На кухне она извинялась:
–Надо же как-то устраивать свою жизнь.
Когда они уехали, любезность Кати как рукой сняло.
– Где был? Уже десять вечера, а ты был с трех свободен.
Я обрадовался.
– Я тебе еще нужен? Я не как твой кумир, бывший Валькин обожженный, она была ему не нужна.
– Вы похожи с обожженным. Он вначале говорил, что его не понимает его жена Валя. В смысле, мало спит с ним.
Она улыбнулась, помягчела.
– Он как-то не застал жену вечером и написал записку в стихах: «Я устал тебя ждать, ухожу гулять Хамство издеваться, да еще стихами. Ты что улыбаешься?
– А я тебе напишу: "Если ты меня придумала, быть таким я не смогу".
Я вышел на крыльцо. В полутьме ровные грядки клубники.
Она вышла тоже.
– Испортил вечер. Ну, сказал бы, что не приедешь, мы бы остались в городе.
– Трудился.
– Языком, болтая с друзьями?
– Над собой.
Она повеселела и торжественно объявила:
– Я тоже начинаю гулять. Тем более, есть с кем. Не спрашивай, куда иду, и когда приду. Хватит с меня все время думать, где ты находишься.
Мне снова стало больно, что меня не любят.

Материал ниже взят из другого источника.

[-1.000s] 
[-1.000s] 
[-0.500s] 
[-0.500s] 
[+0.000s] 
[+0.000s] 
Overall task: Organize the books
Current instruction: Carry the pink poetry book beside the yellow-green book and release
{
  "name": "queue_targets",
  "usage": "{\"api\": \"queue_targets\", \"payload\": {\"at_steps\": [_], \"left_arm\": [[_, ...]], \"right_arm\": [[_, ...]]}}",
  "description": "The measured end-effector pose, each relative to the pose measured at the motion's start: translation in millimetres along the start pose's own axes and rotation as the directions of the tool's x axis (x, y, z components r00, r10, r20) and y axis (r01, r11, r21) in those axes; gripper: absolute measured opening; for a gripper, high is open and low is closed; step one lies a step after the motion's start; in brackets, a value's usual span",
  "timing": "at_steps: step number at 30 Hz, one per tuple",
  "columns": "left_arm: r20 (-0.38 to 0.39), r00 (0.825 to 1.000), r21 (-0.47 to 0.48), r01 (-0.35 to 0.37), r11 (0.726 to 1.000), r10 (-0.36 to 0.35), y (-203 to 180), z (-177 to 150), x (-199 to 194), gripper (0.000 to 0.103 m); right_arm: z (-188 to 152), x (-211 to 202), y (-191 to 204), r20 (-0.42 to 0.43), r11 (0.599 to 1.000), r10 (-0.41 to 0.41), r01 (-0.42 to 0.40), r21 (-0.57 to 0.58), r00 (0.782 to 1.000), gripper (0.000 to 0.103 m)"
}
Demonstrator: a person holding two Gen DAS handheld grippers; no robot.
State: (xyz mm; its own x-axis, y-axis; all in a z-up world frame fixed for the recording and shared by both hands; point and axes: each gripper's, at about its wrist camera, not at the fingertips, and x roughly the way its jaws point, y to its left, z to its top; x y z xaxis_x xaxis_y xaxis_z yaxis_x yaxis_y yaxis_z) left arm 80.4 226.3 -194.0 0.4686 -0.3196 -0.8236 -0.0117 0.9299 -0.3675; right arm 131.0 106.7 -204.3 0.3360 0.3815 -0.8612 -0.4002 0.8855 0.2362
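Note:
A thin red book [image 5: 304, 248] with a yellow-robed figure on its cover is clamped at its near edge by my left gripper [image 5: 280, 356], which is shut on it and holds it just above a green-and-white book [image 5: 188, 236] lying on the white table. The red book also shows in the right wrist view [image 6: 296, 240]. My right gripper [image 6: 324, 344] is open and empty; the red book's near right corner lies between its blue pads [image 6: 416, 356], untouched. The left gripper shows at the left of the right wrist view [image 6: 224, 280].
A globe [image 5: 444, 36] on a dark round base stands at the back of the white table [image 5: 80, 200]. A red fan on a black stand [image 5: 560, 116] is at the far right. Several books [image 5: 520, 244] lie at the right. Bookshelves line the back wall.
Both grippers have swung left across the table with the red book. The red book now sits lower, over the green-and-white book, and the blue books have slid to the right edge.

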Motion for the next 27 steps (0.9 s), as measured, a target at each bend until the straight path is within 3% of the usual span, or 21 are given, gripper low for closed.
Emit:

Залез к себе наверх. В окно бьют мотыли. Холодно, а я в "слипах" Разболелось колено. В постели читал Хэма, чувствуя тревогу, что теряю время.
Она пришла ко мне наверх.
– Ну, что? Тебе класть твои вещи направо, а наши – налево? А молоко, что купил, можно попить? Слушай, а где ты будешь справлять свои сексуальные потребности?
– В твоей постели.
– Ха-ха. А мне функции жены исполнять, или уже нет?
Села на колени, целуя гордого, мотающего мордой, чтобы хоть глазом читать книгу.
Потом говорили о Светке.
– У нас с тобой разные взгляды на воспитание. Ты целиком отдаешься, а я нет, не нужно, считаю.
– Она слишком неразвита сейчас, для своего возраста.
– Разовьется и без нас. Флобер, вон, в десять лет еле читал. Жизнь воспитывает, и нужно помогать только жизни. А если самому браться – сил не хватит. Хотя, хорошо бы, конечно.
– Я в обиде на мать, – вздохнула она. – Мной не занималась в ее возрасте. И много пробелов. И у тебя их немало, тебя не воспитывали, и это жить мешает.
Утром копал вываленный у забора навоз под яблони, до обеда. И снова копал – до вечера.
Она, молчаливая, подогрела на газе обед.
Ели молча. Светлана лезла между нами.
– Мама, а почему ты Ефимовой была?
– Вышла замуж за папу, и стала Петровой, – смягчилась она.
– А меня не было совсем?
– Не было. Совсем не было.
– А когда вы меня завели? Когда ты сходила замуж за папу?
Для нее это была фантастика. Впрочем, и для нас тоже.
16
Встретился с Валеркой Тамариным. Он объявил:
– Фу, наконец, развожусь с женой. Вот только жить негде.
Вытянул из сумки свое приданое – бумаги, которые забрал с собой.
– Во, разве плохо? – тыльной стороной руки хлопал по своим материалам из разных газет. – Там интервью с артистами, приезжавшими в Харьков. О первом комсомольце Харькова, и так далее.
– А что, разве плохо? А это – ведь глядится?
Потом пошла его розовая юность – вынимал бумаги и фотографии. Вот он – первокурсник, декан общественного университета молодежи, а вот высказывания декана в больших газетах. Потом – корочки всех цветов.
– Во, де-кан, видишь? Во – путевка в Донбасс. Во! Ну это так – пропуск в общежитие. Во! Студбилет, а по нему тушью "Разрешается посещать все студенческие общежития Харькова". Понял?
Зашли в "стекляшку" на Волхонке. В "стекляшке" обмывали издание книжки о юбилее какого-то института с участием "литературных негров" Коли Кутькова и Бати. Коля показал на страницах свои вкрапленные четверостишия, а Батя – его предисловие, набранное петитом.
К нам присоединился знакомый Коли "стихийный" поэт в мятой шапке, с журналом "День поэзии" подмышкой.
– Гад буду, сам Светлов подписал, – тыкал в обложку он: – "И поэты, и энергетики, Все мы работники этики. М Светлов". Это мы пили вместе, гад буду, пьяный подписал.